#### [GOAL OF THE EXERCISE]
Only the line with "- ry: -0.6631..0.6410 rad" and the lines after it, to the end of the data, should appear in the answer, each reproduced exactly.

#### [DATA EXTRACT]
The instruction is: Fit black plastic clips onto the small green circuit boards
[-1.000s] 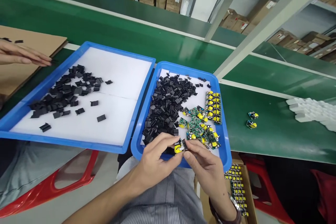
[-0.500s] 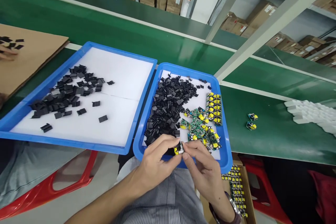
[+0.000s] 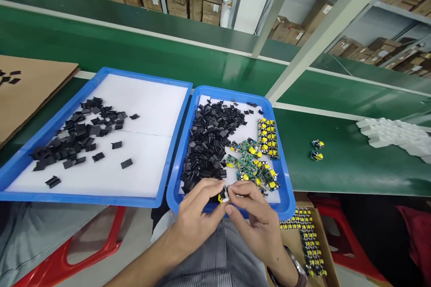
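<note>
My left hand (image 3: 195, 219) and my right hand (image 3: 256, 222) meet over the near edge of the smaller blue tray (image 3: 284, 190). Both pinch one small circuit board with a yellow part (image 3: 222, 196) between their fingertips. Just beyond the fingers lies a heap of small black clips (image 3: 210, 141) in that tray. Beside the heap are several green circuit boards with yellow parts (image 3: 257, 161), some loose and some in a neat row.
A larger blue tray (image 3: 84, 197) on the left holds scattered black clips (image 3: 77, 134) on white foam. Two loose boards (image 3: 316, 150) lie on the green belt (image 3: 353, 166); white parts (image 3: 393, 136) lie far right. A cardboard box of boards (image 3: 308, 242) sits below. Cardboard sheet (image 3: 27, 89) at left.
The other person's hand at the far left has withdrawn out of view. My two hands stay on the small board, turning it slightly; the view has tilted down a little.
</note>
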`<act>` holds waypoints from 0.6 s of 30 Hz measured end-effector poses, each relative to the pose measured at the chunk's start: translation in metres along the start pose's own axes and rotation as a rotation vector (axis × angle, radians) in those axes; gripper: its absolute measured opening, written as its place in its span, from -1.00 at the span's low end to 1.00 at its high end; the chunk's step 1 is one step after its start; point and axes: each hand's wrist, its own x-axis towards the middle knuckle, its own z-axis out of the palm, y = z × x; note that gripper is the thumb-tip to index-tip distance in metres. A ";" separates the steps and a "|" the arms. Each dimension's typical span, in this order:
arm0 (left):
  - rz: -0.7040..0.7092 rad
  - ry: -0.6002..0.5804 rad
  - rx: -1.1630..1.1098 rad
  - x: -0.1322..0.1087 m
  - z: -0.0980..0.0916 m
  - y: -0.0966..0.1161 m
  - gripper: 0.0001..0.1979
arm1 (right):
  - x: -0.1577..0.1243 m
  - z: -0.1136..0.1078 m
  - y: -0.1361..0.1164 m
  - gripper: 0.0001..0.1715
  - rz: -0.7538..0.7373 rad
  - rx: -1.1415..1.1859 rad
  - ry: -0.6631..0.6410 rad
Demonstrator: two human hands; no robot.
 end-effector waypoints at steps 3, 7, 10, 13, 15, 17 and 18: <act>-0.001 -0.011 0.017 0.002 -0.001 0.001 -0.64 | 0.004 0.002 -0.002 -0.59 0.031 0.039 0.045; -0.056 -0.018 0.018 0.003 -0.002 0.000 -0.62 | 0.011 0.000 -0.005 -0.59 0.048 0.114 0.087; -0.132 -0.054 -0.079 0.005 -0.005 0.001 -0.59 | 0.015 -0.008 -0.006 -0.64 0.066 0.178 0.036; -0.245 -0.220 -0.269 0.011 -0.011 0.007 -0.61 | 0.019 -0.021 -0.005 -0.65 0.092 0.232 -0.005; -0.309 -0.329 -0.420 0.015 -0.013 0.010 -0.62 | 0.022 -0.030 -0.005 -0.57 0.093 0.225 -0.080; -0.360 -0.391 -0.535 0.018 -0.015 0.011 -0.65 | 0.026 -0.039 -0.004 -0.53 0.111 0.223 -0.211; -0.378 -0.414 -0.565 0.019 -0.016 0.012 -0.67 | 0.028 -0.042 -0.005 -0.54 0.132 0.235 -0.267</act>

#### [YOUR SOLUTION]
  - ry: -0.6631..0.6410 rad
Demonstrator: two human hands; no robot.
 end-effector waypoints at steps 3, 7, 10, 13, 15, 17 and 18: <act>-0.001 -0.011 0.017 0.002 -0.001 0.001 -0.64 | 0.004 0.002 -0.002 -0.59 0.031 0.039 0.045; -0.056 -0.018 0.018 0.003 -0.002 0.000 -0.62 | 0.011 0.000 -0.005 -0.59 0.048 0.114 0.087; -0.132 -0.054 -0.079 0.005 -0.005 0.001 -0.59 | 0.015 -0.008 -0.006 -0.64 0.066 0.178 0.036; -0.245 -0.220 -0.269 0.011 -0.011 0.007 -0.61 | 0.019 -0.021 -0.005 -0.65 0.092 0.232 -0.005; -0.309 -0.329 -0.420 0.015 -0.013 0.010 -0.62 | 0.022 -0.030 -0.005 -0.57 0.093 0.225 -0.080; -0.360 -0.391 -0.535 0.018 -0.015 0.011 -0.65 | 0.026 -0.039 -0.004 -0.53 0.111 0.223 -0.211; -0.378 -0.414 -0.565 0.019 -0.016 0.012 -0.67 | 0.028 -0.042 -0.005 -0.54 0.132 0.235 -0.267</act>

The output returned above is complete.